İLK DÜĞME YANLIŞ İLİKLENİNCE

İLK DÜĞME YANLIŞ İLİKLENİNCE
20 Kasım 2025 17:22
2
A+
A-

Girişinde “Egemenlik kayıtsız, şartsız milletindir” yazılı TBMM’den bir heyet İmralı’ya gitmeye hevesli görünüyor. Sorunlu ve sorumsuz oldukları anlaşılan bu vekiller ülkeye karşı borçlarını ve görevlerini unutmuş görünüyorlar.

İçtikleri ant mı? Sözü bile edilmez.

Kuşaklar sonrasına alınlarında kara bir leke taşıyacaklarından habersiz oluşları dehşet verici.

Daha birkaç yıl önce İmralı’daki için idam ipi atanların bugün onun için çırpınır durumda oluşları ve partidaşlarının da bu çırpınmaya çoğunlukla katılıyor oluşları bir gerçeği kim bilir kaçıncı kez doğruladı.

“Şeyh uçmaz, mürit uçurur!”

İmralı heveslilerini ele veren tılsımlı söz : “Yüz yıllık sorunu çözmek için….” diye başlayan tümceler.

Yüz yıllık sorun varsa o da Cumhuriyet’le derdi olanlardır.

Cumhuriyet’in feodaliteye açtığı savaştır onların hoşnutsuzluk kaynağı.

Cumhuriyet, böylelikle bireylerin önündeki engelleri temizlerken ağalığa son vermeye karar vermiştir. Hem ağalık, hem fırsat eşitliği elbette söz konusu bile olamazdı.

Bugüne uzanan ikinci açılımın başında işaret fişeğini ateşleyen Bahçeli’nin ağalığa övgü bağlamındaki sözleri unutulmamalı. O gün için günü kurtardığını düşünen Bahçeli bu sözleriyle açılımın yumuşak karnını ortaya koymuş oldu. Ne yazık ki, hak ettiği ilgiyi gördüğü söylenemez içinde bulunduğumuz çağla örtüşmeyen sözlerinin.
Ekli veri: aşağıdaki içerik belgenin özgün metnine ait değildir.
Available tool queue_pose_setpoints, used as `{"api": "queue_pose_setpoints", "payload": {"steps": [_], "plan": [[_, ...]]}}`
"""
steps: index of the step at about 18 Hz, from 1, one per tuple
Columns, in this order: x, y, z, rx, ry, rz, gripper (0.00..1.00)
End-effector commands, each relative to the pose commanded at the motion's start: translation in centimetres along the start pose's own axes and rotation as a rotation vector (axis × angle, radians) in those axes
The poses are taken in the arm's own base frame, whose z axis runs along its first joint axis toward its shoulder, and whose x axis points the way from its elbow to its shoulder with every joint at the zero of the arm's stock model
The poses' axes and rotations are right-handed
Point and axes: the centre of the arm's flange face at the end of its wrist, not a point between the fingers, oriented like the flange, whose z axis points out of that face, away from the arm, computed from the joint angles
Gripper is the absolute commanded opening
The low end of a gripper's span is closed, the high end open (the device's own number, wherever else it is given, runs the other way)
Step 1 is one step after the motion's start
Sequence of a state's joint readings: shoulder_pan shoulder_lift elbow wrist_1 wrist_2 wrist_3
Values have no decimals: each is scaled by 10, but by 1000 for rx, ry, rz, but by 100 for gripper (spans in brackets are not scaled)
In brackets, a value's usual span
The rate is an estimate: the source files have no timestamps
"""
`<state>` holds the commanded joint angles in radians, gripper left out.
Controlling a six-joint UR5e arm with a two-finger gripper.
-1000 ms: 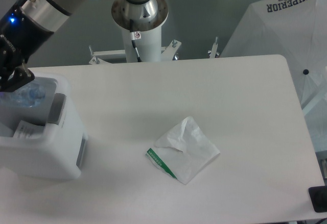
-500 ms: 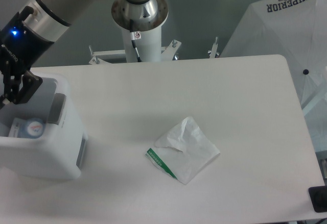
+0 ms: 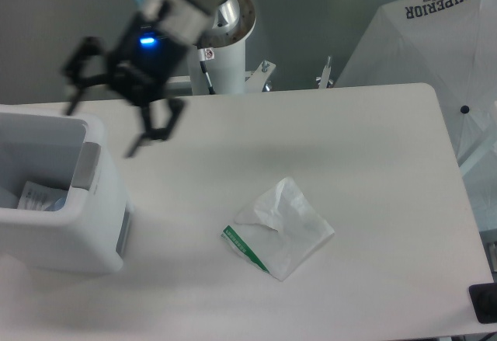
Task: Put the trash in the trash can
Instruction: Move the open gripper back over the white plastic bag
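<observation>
The camera looked down on the white counter (image 3: 373, 162), where the bin (image 3: 58, 201) sat at the left edge with its open top facing up, and a scrap of labelled plastic, most likely the bottle (image 3: 35, 198), lay low inside it, though too little showed to be sure. The arm reached in from the top, blurred by motion, with its end effector (image 3: 109, 120) raised above the counter just right of the bin's rim, fingers spread wide and nothing between them. The bag (image 3: 279, 228) lay flat and crumpled near the middle of the counter, well apart from the bin and from the end effector. What the coming move seemed to turn on was that offset: the bag lay to the right of the end effector and nearer the camera, and also below it, so a reach would have had to travel across and toward the front edge while dropping. The bag sat roughly as a diamond, its green strip (image 3: 245, 248) running along the lower left edge, slanting from upper left to lower right; the raised crease near its middle looked the easiest place to pinch, since the film lay thin against the counter elsewhere.
</observation>
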<state>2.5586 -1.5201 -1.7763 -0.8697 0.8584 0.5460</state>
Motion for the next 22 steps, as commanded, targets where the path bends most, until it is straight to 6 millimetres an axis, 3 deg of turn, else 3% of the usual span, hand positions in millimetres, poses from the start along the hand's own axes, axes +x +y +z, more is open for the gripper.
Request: {"api": "queue_pose_setpoints", "payload": {"steps": [3, 6, 11, 14, 20, 22], "plan": [[-27, 17, 2, -87, -125, -32, 100], [-52, 47, 22, -190, -173, -46, 100], [-79, 111, 49, -540, -242, 319, 100], [-86, 128, 56, -667, -203, 471, 100], [-109, 163, 87, -831, -182, 519, 100], [-101, 164, 114, -894, -201, 568, 100]]}}
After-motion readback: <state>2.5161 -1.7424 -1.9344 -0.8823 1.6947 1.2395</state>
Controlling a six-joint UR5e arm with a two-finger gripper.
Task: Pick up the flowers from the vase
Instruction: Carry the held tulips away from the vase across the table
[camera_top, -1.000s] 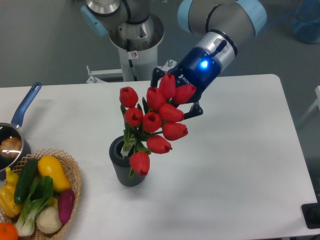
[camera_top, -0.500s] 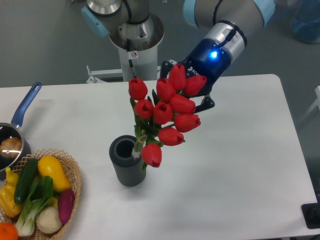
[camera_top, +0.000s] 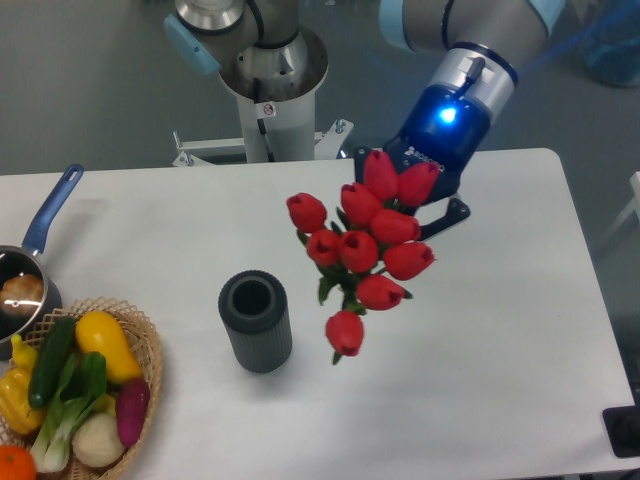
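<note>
Flowers (camera_top: 365, 255) clear of the vase (camera_top: 256, 321), up in the air to its right, clamped in the pincer (camera_top: 415, 205) at the top of the bunch. Vase upright on the desk (camera_top: 480, 340), mouth bare. Wicker basket (camera_top: 150, 350) at lower left, full of vegetables (camera_top: 75, 375). Saucepan (camera_top: 25, 275) at left edge, something pale inside.

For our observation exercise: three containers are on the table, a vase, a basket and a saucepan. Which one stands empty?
The ribbed dark grey vase: its round mouth shows nothing inside. The wicker basket is full of vegetables, and the blue-handled saucepan holds food.
</note>
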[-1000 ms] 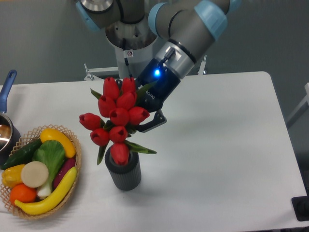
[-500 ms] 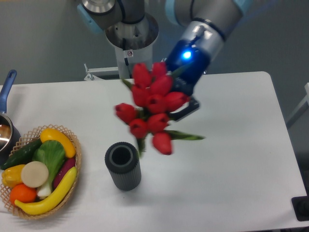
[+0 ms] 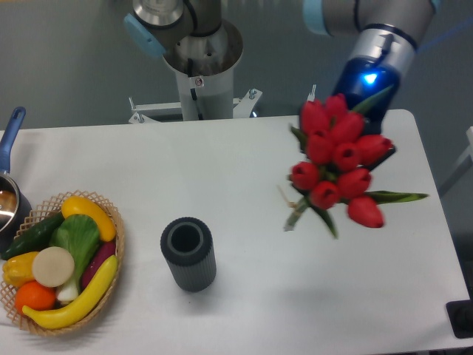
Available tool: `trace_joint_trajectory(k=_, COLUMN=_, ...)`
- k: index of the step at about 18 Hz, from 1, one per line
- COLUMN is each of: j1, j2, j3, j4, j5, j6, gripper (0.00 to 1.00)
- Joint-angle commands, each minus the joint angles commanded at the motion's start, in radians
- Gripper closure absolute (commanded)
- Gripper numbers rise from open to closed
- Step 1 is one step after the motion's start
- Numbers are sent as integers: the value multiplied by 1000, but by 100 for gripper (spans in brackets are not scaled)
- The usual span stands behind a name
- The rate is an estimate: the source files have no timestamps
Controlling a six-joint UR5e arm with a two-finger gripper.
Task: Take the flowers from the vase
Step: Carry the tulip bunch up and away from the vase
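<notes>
The flowers (image 3: 336, 164), a tied bunch of red tulip buds with green leaves and stems, hang in the air above the right part of the table, clear of the vase. My gripper (image 3: 363, 127) is behind the bunch and shut on it; the buds hide its fingers. The vase (image 3: 188, 254), a small dark grey ribbed cylinder, stands upright and empty at the front middle-left of the table, well to the left of the gripper.
A wicker basket (image 3: 112, 275) with toy fruit and vegetables sits at the front left. A blue-handled pot (image 3: 10, 185) stands at the left edge. The arm's base (image 3: 201, 59) rises behind the table's back edge.
The gripper has lifted the flowers out of the vase and carried them up and to the right. The vase now stands empty and has not moved.
</notes>
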Motion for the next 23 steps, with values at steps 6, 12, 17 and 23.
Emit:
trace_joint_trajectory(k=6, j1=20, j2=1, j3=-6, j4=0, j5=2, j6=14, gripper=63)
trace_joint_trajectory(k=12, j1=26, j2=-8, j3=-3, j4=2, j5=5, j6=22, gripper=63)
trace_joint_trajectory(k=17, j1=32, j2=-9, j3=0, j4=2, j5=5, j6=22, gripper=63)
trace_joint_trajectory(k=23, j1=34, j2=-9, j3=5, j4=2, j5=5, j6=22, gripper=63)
Yerel yönetimlerin güçlendirilmesi, kültürel haklar tanınması, dil konusunda ulus devletin doğasına aykırı bitmez tükenmez isteklerin sıralanması…

Ülkenin ve dünyanın başka birçok ülkesinin birincil sorunu olan feodaliteye değinene rastlayabilene aşk olsun.

Sıradan bir unutkanlık mı?

Elbette değil!

Feodalite sorunu çözülürse Türkiye kazanır. Türkiye gücüne güç katar.

Emperyal projenin böylesi bir sonuca izin vermeyeceği açık.

Silah bırakma tiyatrosuna eklenen “umut hakkı” (siz onu İmralı’dakine özgürlük olarak okuyun) zarfın üzerinde yazandır. Zarfın içindeki başka deyişle mazruf ise bambaşkadır.

Emperyal 100 yıldır kolladığı fırsatı yakalamış gibidir.

Ne pahasına olursa olsun iktidarda kalmak isteyen, hatta buna zorunlu olan bir iktidarın bugün içine düştüğü ekonomik açmaz emperyal projelere kapıları aralamak şöyle dursun ardına dek açmıştır.

İmralı yolculuğu açılımın duyarlı aşamasıdır.

Bir yandan olmazsa olmazdır.

Diğer yandan, milletten açılım kaçıranlar için önemli bir sınavdır.

Bu aşamanın sorunsuz geride bırakılması iktidarın ve emperyal işbirlikçilerinin isteğini ve hevesini kamçılayacaktır hiç kuşkusuz.

Partilerin, meslek kuruluşlarının, sendikaların, derneklerin, demokratik kitle örgütlerinin feodalitenin pençesinde olduğu bir Türkiye görüntüsü var karşımızda.

Bahçeli’yi avuçları patlarcasına alkışlayanlar, sağda solda ağlarken Cumhurbaşkanı ile aynı ortamda olunca ona övgü sıralamakta kusur etmeyen sarı sendika başkanı, iktidarları onyılları aşan ve ancak ölümle sona eren her türden başkan feodalizmin iliklerimize işlediğinin sağlam kanıtlarıdır.

Özetle, ülkeye ihanet peşindekilerin açılım tiyatrosu Türkiye’de ayağı yere basanları yanıltmamalı.

Dünyada emperyalizmi, ülkede feodalizmi göz önüne almayan hiçbir söylemin anlam taşımadığının altını çizerek!

İhanet başarıya ulaşırsa elveda Cumhuriyet, elveda çağdaşlık, elveda her türlü olumlu değer…

Geri dönüşü olmayan duruma düşmemek için sorumlu ve bilinçli her birey ve kurum açılım yolunda yürüyenlerin ayağına takılan taş olmalı.